I kept circling to get behind him and shot upwards when he turned. I got his gun hand pushed upwards and my knife angled toward his throat. Not fast enough because he had my wrist and we were locked in a strength contest as I kept his gun away and he fended off my knife.
The only sound formed between us were harsh breathing and grunts. He was taller than I was, broader built in the shoulders but I had more strength. I was slowly pushing the knife closer to his throat.

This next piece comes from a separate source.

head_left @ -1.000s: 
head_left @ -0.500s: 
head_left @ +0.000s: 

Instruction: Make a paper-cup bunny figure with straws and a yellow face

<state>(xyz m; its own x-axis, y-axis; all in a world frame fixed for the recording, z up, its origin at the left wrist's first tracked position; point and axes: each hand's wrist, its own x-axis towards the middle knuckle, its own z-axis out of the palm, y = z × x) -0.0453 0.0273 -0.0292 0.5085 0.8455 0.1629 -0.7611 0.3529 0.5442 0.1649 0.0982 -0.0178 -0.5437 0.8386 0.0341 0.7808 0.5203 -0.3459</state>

Then his knee slammed into my groin and agony exploded through me.
One minute I was on my feet and the next, he flipped me, twisted my arm outward and pain radiated to my shoulder. I followed the twist, pivoting with him. The move caught him off guard enough, I pushed my shoulder into his gut and shoved upward. He had to let go of me to try and catch his balance and I ran him across the room and rammed him into a wall
He crashed his fist down against my shoulder, then my back, then where my back joined my neck. Each blow sent fresh pain to flutter after the rest and I snagged something from the table and swung it as I straightened. It knocked the gun aside, not that he let it go, but I caught him across the face with the metal plate or bowl or whatever it was.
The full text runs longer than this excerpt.